• _DATA SHOWN_:
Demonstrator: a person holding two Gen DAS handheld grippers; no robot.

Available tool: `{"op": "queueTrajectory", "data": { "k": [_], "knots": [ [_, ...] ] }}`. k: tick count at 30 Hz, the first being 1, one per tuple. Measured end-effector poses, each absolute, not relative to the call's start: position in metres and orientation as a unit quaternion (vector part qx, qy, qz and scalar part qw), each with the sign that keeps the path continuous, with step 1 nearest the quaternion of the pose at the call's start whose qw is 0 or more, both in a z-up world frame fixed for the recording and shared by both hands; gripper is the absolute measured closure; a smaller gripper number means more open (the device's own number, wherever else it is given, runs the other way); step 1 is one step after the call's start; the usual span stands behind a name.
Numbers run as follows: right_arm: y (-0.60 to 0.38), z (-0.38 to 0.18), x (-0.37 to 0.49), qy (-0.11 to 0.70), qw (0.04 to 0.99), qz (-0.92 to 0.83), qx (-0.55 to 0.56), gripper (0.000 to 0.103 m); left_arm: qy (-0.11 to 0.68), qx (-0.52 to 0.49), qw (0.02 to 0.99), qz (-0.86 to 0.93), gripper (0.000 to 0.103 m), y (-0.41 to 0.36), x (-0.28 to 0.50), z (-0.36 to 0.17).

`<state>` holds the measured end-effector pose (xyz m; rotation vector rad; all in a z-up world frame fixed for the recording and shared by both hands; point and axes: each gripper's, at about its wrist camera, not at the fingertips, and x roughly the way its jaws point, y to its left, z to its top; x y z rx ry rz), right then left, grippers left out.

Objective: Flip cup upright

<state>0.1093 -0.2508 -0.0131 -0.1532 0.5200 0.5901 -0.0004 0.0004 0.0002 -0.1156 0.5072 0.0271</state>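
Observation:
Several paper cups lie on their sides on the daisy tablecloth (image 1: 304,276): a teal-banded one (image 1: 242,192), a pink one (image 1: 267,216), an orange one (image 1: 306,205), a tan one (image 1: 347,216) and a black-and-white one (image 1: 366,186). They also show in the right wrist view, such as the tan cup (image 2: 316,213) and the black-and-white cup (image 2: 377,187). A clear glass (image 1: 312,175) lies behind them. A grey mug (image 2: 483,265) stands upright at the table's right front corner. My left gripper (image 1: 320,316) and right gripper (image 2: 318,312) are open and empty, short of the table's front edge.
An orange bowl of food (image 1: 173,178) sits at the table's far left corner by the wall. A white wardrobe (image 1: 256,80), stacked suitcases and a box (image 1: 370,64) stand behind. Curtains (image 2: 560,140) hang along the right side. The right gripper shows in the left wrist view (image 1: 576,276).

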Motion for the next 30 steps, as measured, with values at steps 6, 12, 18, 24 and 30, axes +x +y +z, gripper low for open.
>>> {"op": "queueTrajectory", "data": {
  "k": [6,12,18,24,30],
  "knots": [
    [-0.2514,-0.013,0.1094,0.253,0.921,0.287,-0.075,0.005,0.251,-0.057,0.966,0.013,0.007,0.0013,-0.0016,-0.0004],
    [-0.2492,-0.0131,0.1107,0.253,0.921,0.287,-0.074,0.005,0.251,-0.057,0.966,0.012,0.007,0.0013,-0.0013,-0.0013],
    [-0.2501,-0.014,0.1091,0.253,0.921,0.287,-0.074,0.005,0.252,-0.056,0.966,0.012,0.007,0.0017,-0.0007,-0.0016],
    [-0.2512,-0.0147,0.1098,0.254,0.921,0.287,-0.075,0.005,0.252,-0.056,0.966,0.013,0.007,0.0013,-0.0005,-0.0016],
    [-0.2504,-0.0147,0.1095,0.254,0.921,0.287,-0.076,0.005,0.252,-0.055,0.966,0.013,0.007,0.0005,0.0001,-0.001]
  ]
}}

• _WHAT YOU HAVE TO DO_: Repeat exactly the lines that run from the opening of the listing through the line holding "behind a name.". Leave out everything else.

• _EXPECTED OUTPUT_:
Demonstrator: a person holding two Gen DAS handheld grippers; no robot.

Available tool: `{"op": "queueTrajectory", "data": { "k": [_], "knots": [ [_, ...] ] }}`. k: tick count at 30 Hz, the first being 1, one per tuple. Measured end-effector poses, each absolute, not relative to the call's start: position in metres and orientation as a unit quaternion (vector part qx, qy, qz and scalar part qw), each with the sign that keeps the path continuous, with step 1 nearest the quaternion of the pose at the call's start whose qw is 0 or more, both in a z-up world frame fixed for the recording and shared by both hands; gripper is the absolute measured closure; a smaller gripper number means more open (the device's own number, wherever else it is given, runs the other way); step 1 is one step after the call's start; the usual span stands behind a name.

Nothing else is needed for the answer.